§ **Task item**
Set down word for word each line from the start of the listing through the line that contains "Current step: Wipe", both included.

§ **Source records**
_ _ _ _

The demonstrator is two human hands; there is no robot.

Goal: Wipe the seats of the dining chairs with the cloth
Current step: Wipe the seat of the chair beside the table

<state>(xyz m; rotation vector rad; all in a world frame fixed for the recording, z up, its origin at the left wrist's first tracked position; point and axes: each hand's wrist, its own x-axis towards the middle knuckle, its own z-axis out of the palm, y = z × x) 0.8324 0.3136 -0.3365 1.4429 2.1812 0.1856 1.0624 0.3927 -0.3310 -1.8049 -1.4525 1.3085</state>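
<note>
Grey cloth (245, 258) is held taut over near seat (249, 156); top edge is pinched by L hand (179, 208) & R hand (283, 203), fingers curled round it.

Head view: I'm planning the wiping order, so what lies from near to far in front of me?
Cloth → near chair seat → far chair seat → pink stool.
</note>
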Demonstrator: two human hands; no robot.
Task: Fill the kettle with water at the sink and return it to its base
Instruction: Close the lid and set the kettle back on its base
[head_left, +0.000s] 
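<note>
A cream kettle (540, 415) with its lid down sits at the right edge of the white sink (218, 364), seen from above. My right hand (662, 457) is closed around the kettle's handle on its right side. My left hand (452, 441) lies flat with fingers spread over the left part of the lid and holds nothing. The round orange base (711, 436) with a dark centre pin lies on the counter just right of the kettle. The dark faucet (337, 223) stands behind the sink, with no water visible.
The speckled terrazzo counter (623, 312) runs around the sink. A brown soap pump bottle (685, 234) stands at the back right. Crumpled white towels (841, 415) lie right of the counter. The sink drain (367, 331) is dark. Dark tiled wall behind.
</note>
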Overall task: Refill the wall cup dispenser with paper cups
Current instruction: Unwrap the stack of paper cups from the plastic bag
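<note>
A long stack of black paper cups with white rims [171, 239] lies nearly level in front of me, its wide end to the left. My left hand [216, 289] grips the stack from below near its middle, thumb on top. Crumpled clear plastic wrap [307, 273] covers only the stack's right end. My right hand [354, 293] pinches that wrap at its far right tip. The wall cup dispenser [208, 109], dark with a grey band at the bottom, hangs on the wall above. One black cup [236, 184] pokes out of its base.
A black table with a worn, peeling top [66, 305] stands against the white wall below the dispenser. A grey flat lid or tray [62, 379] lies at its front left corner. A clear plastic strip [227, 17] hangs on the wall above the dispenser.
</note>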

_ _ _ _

§ **Task result**
The demonstrator is two human hands; there is no robot.

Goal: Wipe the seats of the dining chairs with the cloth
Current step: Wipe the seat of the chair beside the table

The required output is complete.